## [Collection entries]
------

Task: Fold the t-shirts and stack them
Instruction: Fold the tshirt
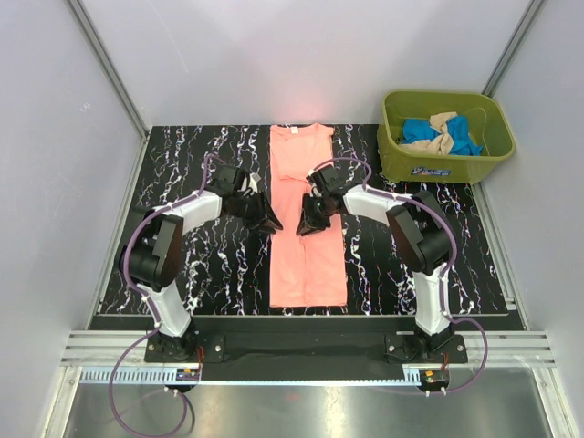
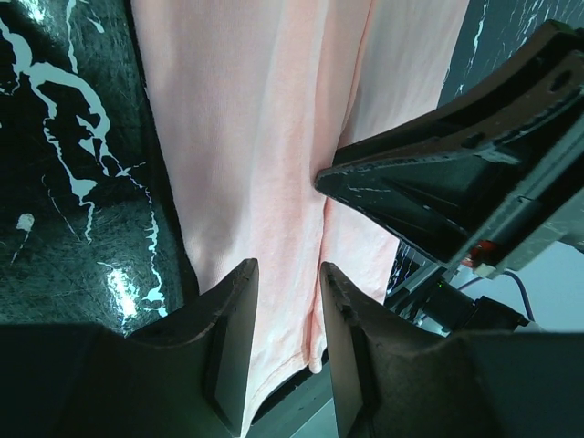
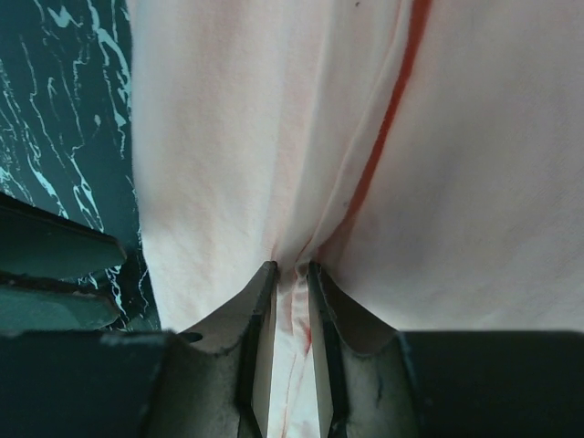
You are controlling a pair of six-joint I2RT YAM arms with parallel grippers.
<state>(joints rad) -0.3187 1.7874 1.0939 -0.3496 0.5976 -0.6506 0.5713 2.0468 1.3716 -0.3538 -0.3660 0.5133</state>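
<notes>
One shirt is in work, none stacked. The salmon-pink t-shirt (image 1: 307, 265) lies flat on the table (image 1: 201, 265) as a long narrow strip with its sleeves turned in, so the lengthwise folds look done. The crosswise folds are left, by my judgement. The blue t-shirt (image 1: 464, 142) and beige t-shirt (image 1: 443, 122) lie crumpled in the green tub (image 1: 394, 157), well beyond the right claw and off to its right. Both are unfolded.

Right claw (image 3: 290, 269): fingers nearly together, clamped on a pinched ridge of the pink cloth. Wrinkles run into the pinch, and the rest of the shirt spreads ahead of it and to both sides.

Left claw (image 2: 287, 274): fingers a little apart at the shirt's left edge, pink cloth showing in the gap. I cannot tell whether it grips or only hovers over it. The shirt stretches ahead, with the right claw just beside, across the strip.
</notes>
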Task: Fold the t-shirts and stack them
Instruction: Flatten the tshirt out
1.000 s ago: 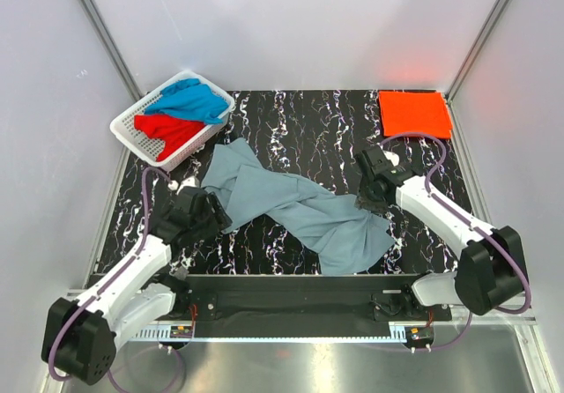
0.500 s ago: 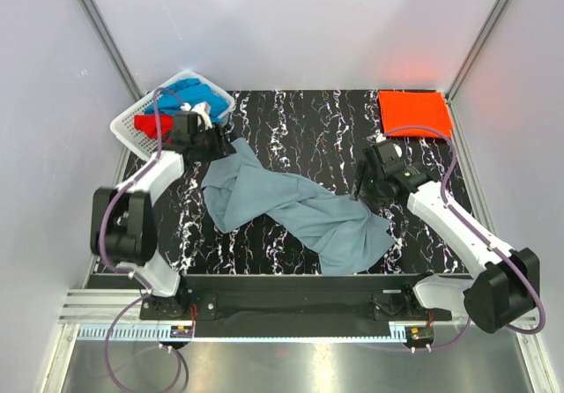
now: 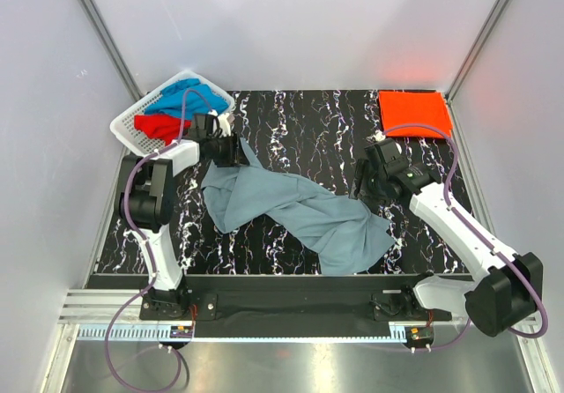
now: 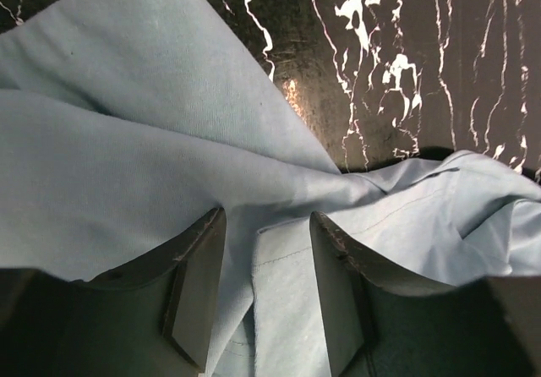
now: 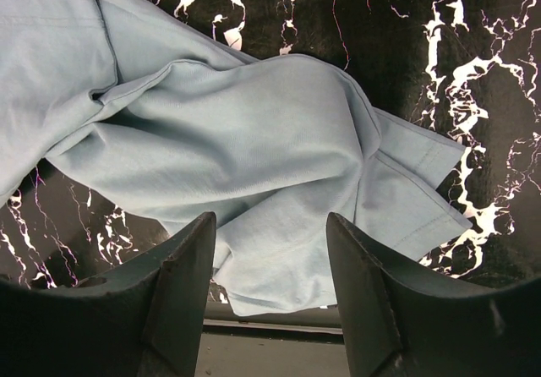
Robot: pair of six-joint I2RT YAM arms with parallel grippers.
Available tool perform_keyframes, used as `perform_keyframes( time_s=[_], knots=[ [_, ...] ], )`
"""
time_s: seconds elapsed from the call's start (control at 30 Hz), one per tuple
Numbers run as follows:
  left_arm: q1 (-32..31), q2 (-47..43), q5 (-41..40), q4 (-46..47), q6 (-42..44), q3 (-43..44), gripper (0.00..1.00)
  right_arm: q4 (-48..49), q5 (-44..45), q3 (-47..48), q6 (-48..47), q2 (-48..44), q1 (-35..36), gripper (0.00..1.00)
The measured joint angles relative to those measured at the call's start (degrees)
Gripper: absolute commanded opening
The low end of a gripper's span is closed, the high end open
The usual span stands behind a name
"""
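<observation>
The dull grey-blue t-shirt (image 3: 291,203) lies crumpled and twisted across the middle of the black marbled table (image 3: 300,120). My left gripper (image 3: 236,152) is open at its upper left corner, with a hemmed fold of the shirt (image 4: 279,284) between the jaws. My right gripper (image 3: 363,190) is open just above the shirt's right end (image 5: 254,157), holding nothing. The orange-red t-shirt (image 3: 414,113) lies folded flat at the back right corner. The bright blue t-shirt (image 3: 189,100) and the red t-shirt (image 3: 163,127) lie bunched in the basket.
A white slotted plastic basket (image 3: 128,124) stands at the back left corner, right beside my left arm. Grey walls close in the table on three sides. The metal rail with the arm bases (image 3: 300,300) runs along the near edge.
My left arm has swung from the near left, past the basket, to the grey-blue shirt's upper left corner. My right gripper has drawn back slightly from the shirt's right end. The shirt has barely moved.
</observation>
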Motion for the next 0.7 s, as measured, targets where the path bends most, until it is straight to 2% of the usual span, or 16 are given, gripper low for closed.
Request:
perform_keyframes(
  time_s=[0.23,0.4,0.47,0.53,0.57,0.6,0.7],
  knots=[
    [-0.22,0.07,0.22,-0.52,1.20,0.02,0.37,0.02,-0.07,0.00,-0.57,-0.28,0.00,0.63],
    [-0.44,0.07,1.01,-0.52,1.03,0.02,0.23,0.00,-0.44,0.00,-0.42,-0.28,0.00,0.63],
    [-0.55,0.04,1.55,-0.52,0.76,0.02,0.20,0.00,-0.87,0.02,-0.31,-0.28,0.00,0.63],
    [-0.74,0.04,1.84,-0.52,0.70,0.02,0.22,-0.04,-1.18,0.02,-0.11,-0.33,0.00,0.63],
    [-0.81,0.04,1.97,-0.57,0.70,0.02,0.27,-0.04,-1.20,0.02,-0.09,-0.42,0.00,0.63],
    [-0.83,0.04,2.08,-0.74,0.72,0.02,0.40,-0.09,-1.27,0.04,-0.02,-0.52,0.00,0.63],
    [-0.87,0.09,2.21,-2.36,1.14,0.76,0.44,-0.31,-1.33,0.13,0.35,-1.07,0.00,0.63]
  ],
)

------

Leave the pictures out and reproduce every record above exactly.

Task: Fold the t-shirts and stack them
Instruction: Fold the tshirt
You are controlling a pair of six-joint I2RT YAM arms with parallel grippers.
<state>(joints rad) -0.3187 1.7874 1.0939 -0.3496 0.5976 -0.6506 0.5713 2.0468 1.3716 -0.3538 -0.3660 0.5133</state>
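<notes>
One shirt is in work, none stacked. The salmon-pink t-shirt (image 1: 307, 265) lies flat on the table (image 1: 201, 265) as a long narrow strip with its sleeves turned in, so the lengthwise folds look done. The crosswise folds are left, by my judgement. The blue t-shirt (image 1: 464, 142) and beige t-shirt (image 1: 443, 122) lie crumpled in the green tub (image 1: 394, 157), well beyond the right claw and off to its right. Both are unfolded.

Right claw (image 3: 290, 269): fingers nearly together, clamped on a pinched ridge of the pink cloth. Wrinkles run into the pinch, and the rest of the shirt spreads ahead of it and to both sides.

Left claw (image 2: 287, 274): fingers a little apart at the shirt's left edge, pink cloth showing in the gap. I cannot tell whether it grips or only hovers over it. The shirt stretches ahead, with the right claw just beside, across the strip.
</notes>
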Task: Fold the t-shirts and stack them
Instruction: Flatten the tshirt out
1.000 s ago: 
0.500 s ago: 
now: 
now: 
now: 
Robot: pair of six-joint I2RT YAM arms with parallel grippers.
Available tool perform_keyframes, used as `perform_keyframes( time_s=[_], knots=[ [_, ...] ], )`
"""
time_s: seconds elapsed from the call's start (control at 30 Hz), one per tuple
Numbers run as follows:
  left_arm: q1 (-32..31), q2 (-47..43), q5 (-41..40), q4 (-46..47), q6 (-42..44), q3 (-43..44), gripper (0.00..1.00)
  right_arm: q4 (-48..49), q5 (-44..45), q3 (-47..48), q6 (-48..47), q2 (-48..44), q1 (-35..36), gripper (0.00..1.00)
The measured joint angles relative to those measured at the call's start (degrees)
Gripper: absolute commanded opening
The low end of a gripper's span is closed, the high end open
The usual span stands behind a name
"""
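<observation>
The dull grey-blue t-shirt (image 3: 291,203) lies crumpled and twisted across the middle of the black marbled table (image 3: 300,120). My left gripper (image 3: 236,152) is open at its upper left corner, with a hemmed fold of the shirt (image 4: 279,284) between the jaws. My right gripper (image 3: 363,190) is open just above the shirt's right end (image 5: 254,157), holding nothing. The orange-red t-shirt (image 3: 414,113) lies folded flat at the back right corner. The bright blue t-shirt (image 3: 189,100) and the red t-shirt (image 3: 163,127) lie bunched in the basket.
A white slotted plastic basket (image 3: 128,124) stands at the back left corner, right beside my left arm. Grey walls close in the table on three sides. The metal rail with the arm bases (image 3: 300,300) runs along the near edge.
My left arm has swung from the near left, past the basket, to the grey-blue shirt's upper left corner. My right gripper has drawn back slightly from the shirt's right end. The shirt has barely moved.
</observation>
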Motion for the next 0.7 s, as measured, targets where the path bends most, until it is straight to 2% of the usual span, or 16 are given, gripper low for closed.
Request:
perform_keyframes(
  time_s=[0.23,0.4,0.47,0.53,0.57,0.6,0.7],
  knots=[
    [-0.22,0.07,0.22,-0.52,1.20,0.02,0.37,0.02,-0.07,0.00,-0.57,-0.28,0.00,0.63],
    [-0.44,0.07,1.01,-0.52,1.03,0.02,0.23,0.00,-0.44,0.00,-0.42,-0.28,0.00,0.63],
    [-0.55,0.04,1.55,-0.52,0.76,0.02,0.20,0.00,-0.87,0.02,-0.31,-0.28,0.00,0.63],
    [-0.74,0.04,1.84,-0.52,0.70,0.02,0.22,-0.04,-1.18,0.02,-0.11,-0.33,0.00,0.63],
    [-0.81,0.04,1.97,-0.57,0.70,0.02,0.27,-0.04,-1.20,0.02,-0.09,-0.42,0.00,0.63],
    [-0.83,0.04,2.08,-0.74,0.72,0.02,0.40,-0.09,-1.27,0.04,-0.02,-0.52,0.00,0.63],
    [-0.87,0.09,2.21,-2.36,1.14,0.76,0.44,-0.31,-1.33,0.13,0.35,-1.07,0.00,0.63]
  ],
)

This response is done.